• WHAT IS NEEDED:
Please transcribe the listing that follows exactly; images are to be excluded.

• SOURCE DATA:
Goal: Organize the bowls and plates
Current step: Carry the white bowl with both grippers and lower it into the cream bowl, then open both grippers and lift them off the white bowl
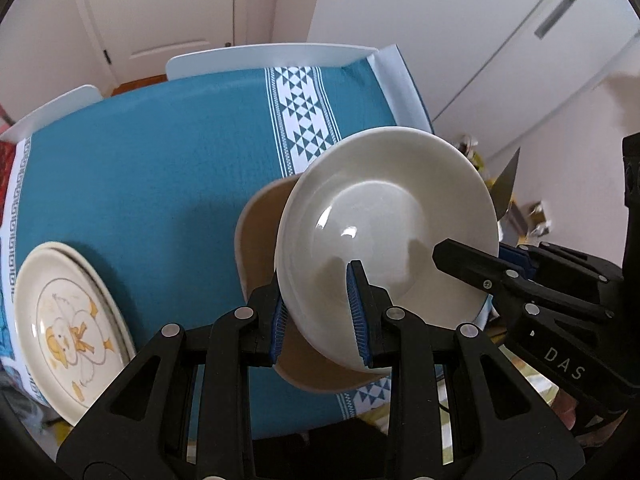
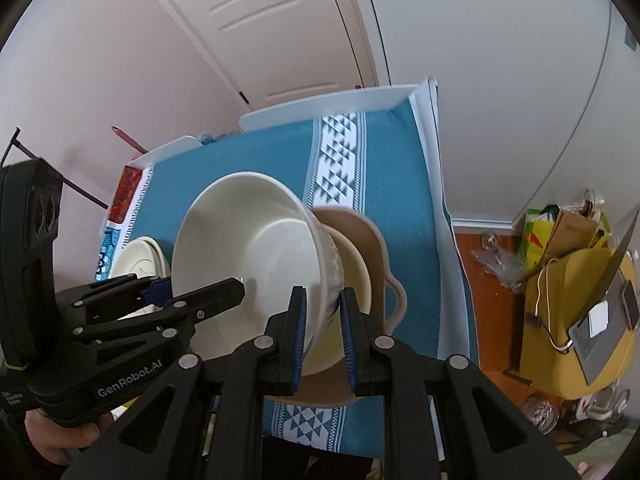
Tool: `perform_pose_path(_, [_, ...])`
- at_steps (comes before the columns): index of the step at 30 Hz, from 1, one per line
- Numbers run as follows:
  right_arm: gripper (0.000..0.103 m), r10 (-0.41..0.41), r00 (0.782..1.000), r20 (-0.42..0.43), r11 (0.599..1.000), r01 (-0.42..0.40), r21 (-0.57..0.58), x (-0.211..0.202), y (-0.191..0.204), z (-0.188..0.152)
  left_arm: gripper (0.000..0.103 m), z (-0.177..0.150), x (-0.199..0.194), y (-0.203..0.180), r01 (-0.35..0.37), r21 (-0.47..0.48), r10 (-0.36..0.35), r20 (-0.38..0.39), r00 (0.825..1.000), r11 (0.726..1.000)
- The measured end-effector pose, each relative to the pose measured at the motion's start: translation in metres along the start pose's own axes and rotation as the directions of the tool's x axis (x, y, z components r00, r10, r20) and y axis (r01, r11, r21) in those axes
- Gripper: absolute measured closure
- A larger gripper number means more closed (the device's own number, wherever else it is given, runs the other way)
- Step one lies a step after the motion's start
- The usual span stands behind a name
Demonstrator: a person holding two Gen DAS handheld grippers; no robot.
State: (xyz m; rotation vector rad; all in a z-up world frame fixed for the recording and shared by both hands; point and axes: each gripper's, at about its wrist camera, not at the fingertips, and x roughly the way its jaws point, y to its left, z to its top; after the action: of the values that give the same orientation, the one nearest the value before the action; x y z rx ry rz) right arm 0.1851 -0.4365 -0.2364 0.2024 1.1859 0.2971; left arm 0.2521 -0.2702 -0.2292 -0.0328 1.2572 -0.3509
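Note:
A cream bowl (image 1: pixel 384 220) is held above the table, tilted; it also shows in the right wrist view (image 2: pixel 256 248). My left gripper (image 1: pixel 320 316) is shut on its near-left rim. My right gripper (image 2: pixel 323 328) is shut on its right rim; in the left wrist view it shows at the right (image 1: pixel 480 268). Under the bowl a tan dish with a handle (image 2: pixel 372 248) sits on the teal tablecloth (image 1: pixel 140 176), with a pale yellow bowl (image 2: pixel 356 276) inside it. Stacked cream plates with a duck picture (image 1: pixel 72 328) lie at the left.
White chair backs (image 1: pixel 264 56) stand at the table's far edge. On the floor to the right stand a yellow box with bags and glassware (image 2: pixel 568 276). A door (image 2: pixel 280 20) and a wall are behind the table.

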Motion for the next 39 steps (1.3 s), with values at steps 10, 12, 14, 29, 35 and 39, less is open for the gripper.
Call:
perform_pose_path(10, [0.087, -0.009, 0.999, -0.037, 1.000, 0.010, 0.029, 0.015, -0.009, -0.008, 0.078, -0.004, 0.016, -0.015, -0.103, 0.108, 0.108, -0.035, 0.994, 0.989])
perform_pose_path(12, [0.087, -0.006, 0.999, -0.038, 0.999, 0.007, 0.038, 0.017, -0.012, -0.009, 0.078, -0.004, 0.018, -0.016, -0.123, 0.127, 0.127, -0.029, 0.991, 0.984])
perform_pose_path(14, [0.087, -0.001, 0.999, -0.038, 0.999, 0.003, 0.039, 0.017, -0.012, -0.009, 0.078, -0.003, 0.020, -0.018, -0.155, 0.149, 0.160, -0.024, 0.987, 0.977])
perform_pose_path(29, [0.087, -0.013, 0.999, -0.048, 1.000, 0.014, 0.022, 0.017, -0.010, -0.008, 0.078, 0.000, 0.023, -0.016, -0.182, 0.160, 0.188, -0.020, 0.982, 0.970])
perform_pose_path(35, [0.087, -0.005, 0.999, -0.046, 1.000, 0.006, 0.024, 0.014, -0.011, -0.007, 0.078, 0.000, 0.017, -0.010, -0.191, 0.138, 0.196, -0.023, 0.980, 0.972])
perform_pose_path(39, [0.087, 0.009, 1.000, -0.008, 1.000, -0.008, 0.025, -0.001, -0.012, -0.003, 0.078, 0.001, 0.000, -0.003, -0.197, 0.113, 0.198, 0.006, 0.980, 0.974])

• ANSWER FOR THIS EXERCISE:
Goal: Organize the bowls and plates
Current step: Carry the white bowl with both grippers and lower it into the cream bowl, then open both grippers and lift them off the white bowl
Tool: `perform_pose_path(_, [_, ...])`
- at_steps (comes before the columns): index of the step at 30 Hz, from 1, one per line
- Numbers run as follows:
  right_arm: gripper (0.000..0.103 m), r10 (-0.41..0.41), r00 (0.782..1.000), r20 (-0.42..0.43), r11 (0.599..1.000), r01 (-0.42..0.40), r21 (-0.57..0.58), x (-0.211..0.202), y (-0.191..0.204), z (-0.188..0.152)
  left_arm: gripper (0.000..0.103 m), z (-0.177..0.150), x (-0.199..0.194), y (-0.203..0.180), r01 (-0.35..0.37), r21 (-0.47..0.48), r10 (-0.36..0.35), r20 (-0.38..0.39), r00 (0.825..1.000), r11 (0.726..1.000)
- The measured end-effector pose, each relative to the pose measured at the motion's start: translation in metres along the start pose's own axes and rotation as the directions of the tool's x axis (x, y, z components r00, r10, r20) and y axis (r01, r11, r21) in those axes
- Gripper: absolute measured closure
- A larger gripper number means more closed (the device's own number, wherever else it is given, runs the other way)
- Step one lies a step after the motion's start
- The usual span stands behind a name
Demonstrator: a person holding two Gen DAS handheld grippers; no robot.
State: (xyz m; rotation vector rad; all in a z-up world frame fixed for the recording and shared by both hands; point and axes: each gripper's, at about its wrist camera, not at the fingertips, and x roughly the way its jaws point, y to its left, z to its top; after the action: of the values that give the same orientation, the one nearest the value before the action; x y z rx ry rz) right arm 0.1851 -0.4365 -0.2364 0.2024 1.1859 0.2971; left arm 0.2521 -0.2702 -0.2292 -0.0328 1.2572 -0.3509
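Note:
A cream bowl (image 1: pixel 384 220) is held above the table, tilted; it also shows in the right wrist view (image 2: pixel 256 248). My left gripper (image 1: pixel 320 316) is shut on its near-left rim. My right gripper (image 2: pixel 323 328) is shut on its right rim; in the left wrist view it shows at the right (image 1: pixel 480 268). Under the bowl a tan dish with a handle (image 2: pixel 372 248) sits on the teal tablecloth (image 1: pixel 140 176), with a pale yellow bowl (image 2: pixel 356 276) inside it. Stacked cream plates with a duck picture (image 1: pixel 72 328) lie at the left.
White chair backs (image 1: pixel 264 56) stand at the table's far edge. On the floor to the right stand a yellow box with bags and glassware (image 2: pixel 568 276). A door (image 2: pixel 280 20) and a wall are behind the table.
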
Motion for the next 39 steps (1.3 s), with values at steps 10, 12, 14, 29, 35 and 39, less is open for the gripper.
Call:
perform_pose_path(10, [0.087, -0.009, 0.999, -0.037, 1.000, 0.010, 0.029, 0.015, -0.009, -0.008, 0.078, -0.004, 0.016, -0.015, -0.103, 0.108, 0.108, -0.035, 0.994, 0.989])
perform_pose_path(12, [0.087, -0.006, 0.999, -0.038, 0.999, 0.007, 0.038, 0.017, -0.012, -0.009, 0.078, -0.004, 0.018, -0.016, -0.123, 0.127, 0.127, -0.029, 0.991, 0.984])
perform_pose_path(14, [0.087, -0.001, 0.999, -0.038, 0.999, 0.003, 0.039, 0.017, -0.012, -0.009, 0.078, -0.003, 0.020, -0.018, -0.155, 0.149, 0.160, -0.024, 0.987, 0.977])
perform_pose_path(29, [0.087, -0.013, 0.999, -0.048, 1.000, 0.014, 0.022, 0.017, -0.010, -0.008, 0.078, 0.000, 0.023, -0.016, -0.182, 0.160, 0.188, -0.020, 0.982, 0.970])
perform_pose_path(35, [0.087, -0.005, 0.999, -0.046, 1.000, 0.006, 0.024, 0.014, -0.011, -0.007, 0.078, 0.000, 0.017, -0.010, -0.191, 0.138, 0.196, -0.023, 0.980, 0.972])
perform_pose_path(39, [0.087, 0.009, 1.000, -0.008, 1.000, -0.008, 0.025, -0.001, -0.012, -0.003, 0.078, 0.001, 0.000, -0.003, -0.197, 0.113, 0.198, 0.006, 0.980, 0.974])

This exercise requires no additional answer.